The New York State Senate today passed three measures to reduce the tax burden facing small businesses and farmers so that they can have more resources to invest, grow, and create jobs. The bills significantly expand income tax exemptions to reduce small business costs and substantially increase the Farm Workforce Retention Credit to help provide additional relief to support New York’s critically important agriculture industry.
A bill (S7235) sponsored by Senator Tom O’Mara (R-C, Big Flats) expands upon the current Personal Income Tax (PIT) exemptions for small businesses and farms that was originally advanced by the Senate in 2014. To currently qualify for the PIT exemptions, the business must be a sole proprietor or farm (regardless of how the business is structured, sole proprietor, LLC, etc.), have less than $250,000 in net business income and employ at least one employee. The current exemption is equal to five percent of net income in 2016 and beyond.
The legislation passed today increases the PIT exemption from 5 percent to 20 percent for farm income beginning on or after January 1, 2017; increases the PIT exemption from 5 percent to 15 percent for small businesses; eliminates the employee qualification; raises the income eligibility threshold from $250,000 to $500,000; and expands small business eligibility to include any business that files under PIT (regardless of how the business is structured, sole proprietor, LLC, etc.)
The bill also reduces the Corporate Franchise Tax business income rate for small businesses from 6.5 percent to 2.5 percent. It would increase the threshold for corporations to be considered small corporations from $290,000 to $400,000 and allows businesses with incomes between $400,000 and $500,000 to have a blended rate between 6.5 percent and 2.5 percent.
Senator O’Mara said, “A just-released WalletHub study continues to recognize New York as the state with the highest tax burden in the nation. It remains an unfair and unreasonable burden on individual taxpayers, families, employers and workers. Even with the tax cuts we successfully achieved as part of this year's state budget, we have to keep taking tax relief actions like these for our farmers, small business owners, and every other taxpayer. This legislation in particular provides for an even greater, twenty-percent exemption of business income for farmers.”

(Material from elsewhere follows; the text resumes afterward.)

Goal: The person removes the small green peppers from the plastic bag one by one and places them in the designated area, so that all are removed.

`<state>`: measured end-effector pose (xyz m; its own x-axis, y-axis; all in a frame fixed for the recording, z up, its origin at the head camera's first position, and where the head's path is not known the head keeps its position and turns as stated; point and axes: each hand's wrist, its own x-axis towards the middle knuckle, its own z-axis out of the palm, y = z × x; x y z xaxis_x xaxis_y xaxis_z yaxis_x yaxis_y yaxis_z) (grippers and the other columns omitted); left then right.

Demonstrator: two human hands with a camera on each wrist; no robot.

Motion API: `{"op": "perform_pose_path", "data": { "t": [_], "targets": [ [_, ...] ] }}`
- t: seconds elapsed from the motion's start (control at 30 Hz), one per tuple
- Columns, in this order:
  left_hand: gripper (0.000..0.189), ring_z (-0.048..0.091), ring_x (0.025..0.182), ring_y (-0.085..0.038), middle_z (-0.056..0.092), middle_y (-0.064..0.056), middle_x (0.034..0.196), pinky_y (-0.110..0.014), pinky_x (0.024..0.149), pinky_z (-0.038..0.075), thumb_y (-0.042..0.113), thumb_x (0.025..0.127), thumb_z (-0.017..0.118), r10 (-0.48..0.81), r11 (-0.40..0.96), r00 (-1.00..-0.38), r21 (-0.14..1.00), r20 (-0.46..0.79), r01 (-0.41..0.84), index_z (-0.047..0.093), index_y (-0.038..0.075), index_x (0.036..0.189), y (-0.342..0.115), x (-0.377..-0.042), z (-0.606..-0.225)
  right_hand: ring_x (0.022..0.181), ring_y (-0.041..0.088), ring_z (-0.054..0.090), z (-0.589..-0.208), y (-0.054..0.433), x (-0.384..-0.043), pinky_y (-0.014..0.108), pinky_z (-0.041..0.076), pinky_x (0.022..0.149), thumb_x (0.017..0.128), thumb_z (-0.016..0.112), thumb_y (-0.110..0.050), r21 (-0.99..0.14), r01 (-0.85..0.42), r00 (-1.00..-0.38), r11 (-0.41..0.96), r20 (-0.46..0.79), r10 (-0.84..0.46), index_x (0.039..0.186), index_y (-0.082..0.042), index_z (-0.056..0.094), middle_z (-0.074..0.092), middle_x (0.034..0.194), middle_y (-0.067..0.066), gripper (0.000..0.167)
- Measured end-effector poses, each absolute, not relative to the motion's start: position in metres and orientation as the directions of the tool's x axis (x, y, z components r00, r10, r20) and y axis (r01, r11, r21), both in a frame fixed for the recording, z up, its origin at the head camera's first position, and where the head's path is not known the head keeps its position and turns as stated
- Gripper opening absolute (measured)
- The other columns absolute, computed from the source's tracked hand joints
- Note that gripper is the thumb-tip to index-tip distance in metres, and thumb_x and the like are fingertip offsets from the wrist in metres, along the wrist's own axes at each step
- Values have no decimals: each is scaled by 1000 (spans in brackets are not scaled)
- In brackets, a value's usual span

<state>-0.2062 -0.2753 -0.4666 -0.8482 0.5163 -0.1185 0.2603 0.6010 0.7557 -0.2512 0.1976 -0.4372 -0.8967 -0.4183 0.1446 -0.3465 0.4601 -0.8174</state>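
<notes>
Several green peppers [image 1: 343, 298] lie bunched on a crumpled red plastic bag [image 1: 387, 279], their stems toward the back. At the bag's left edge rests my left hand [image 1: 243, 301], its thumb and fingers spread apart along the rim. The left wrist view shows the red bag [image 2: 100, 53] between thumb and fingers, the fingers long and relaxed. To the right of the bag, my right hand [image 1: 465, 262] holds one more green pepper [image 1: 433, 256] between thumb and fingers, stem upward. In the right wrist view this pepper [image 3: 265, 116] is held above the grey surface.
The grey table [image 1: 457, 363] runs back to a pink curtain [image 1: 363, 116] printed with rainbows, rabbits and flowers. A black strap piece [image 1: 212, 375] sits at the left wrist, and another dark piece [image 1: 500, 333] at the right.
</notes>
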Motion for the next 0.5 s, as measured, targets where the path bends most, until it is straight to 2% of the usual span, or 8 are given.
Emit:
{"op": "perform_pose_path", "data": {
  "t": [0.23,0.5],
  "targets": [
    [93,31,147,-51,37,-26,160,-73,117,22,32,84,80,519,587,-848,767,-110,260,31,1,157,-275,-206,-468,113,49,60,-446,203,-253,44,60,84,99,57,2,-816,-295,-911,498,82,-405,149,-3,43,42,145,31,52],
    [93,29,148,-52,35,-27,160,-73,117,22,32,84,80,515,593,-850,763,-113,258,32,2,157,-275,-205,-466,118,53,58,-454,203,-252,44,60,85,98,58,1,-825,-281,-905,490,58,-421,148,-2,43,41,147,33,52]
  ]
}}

Two other measures passed by the Senate would significantly increase the Farm Workforce Retention Credit that allows eligible farm employers to claim a refundable tax credit for each farm employee that is employed for 500 or more hours each year.
Legislation (S7236) sponsored by Senator Patricia Ritchie (R-C, Heuvelton) would double the credit included in the 2016-17 state budget for farms statewide. The increase would be phased in to include: $500 per eligible farm employee in 2017; $600 in 2018; $800 in 2019; $1,000 in 2020; and $1,200 in 2021.
Senator Ritchie, Chair of the Senate Agriculture Committee, said, “Keeping fresh, quality, local food on our tables requires strong farms, a healthy agriculture economy and a reliable workforce. Rising wages threaten farmers’ bottom lines, and this bill helps family farmers by mitigating the impact of increased costs, while also allowing farming to remain competitive in attracting and retaining a trained, reliable workforce.”
A bill (S7158A) sponsored by Senator Kenneth LaValle (R-C-I, Port Jefferson) would significantly increase the credit for farms located within Nassau and Suffolk counties. This increase would be phased in to include: $600 per eligible farm employee in 2017; $900 in 2018; $1,200 in 2019; $1,500 in 2020; and $1,500 in 2021.
Senator LaValle said, “During the minimum wage debate, I fought to ensure that the Long Island farming community would be protected. The farm tax credit that was approved was insufficient to adequately deal with the impact upon Long Island farmers. My legislation, which passed the Senate with bipartisan support, would provide much needed relief for the farmers. This increase in the credit amount will be more equitable for these farmers who compete in a regional commodity market.”
In addition to the Farm Workforce Retention Credit, the 2016-17 state budget included other initiatives to support the growth of New York’s agriculture industry and help family farms succeed. The Senate was able to restore more than $9 million for 30 important agriculture programs that were cut in the Executive Budget proposal.
The Senate also successfully advocated for a new tax cut that totals $6.6 billion over the first four years and brings middle class income taxes down to the lowest rate since 1948. By 2025 when the tax cut is fully phased in, it will provide an average savings of $700 per taxpayer per year – including many small businesses and farmers filing under the PIT -- for an annual total savings of $4.2 billion.
The bills will be sent to the Assembly.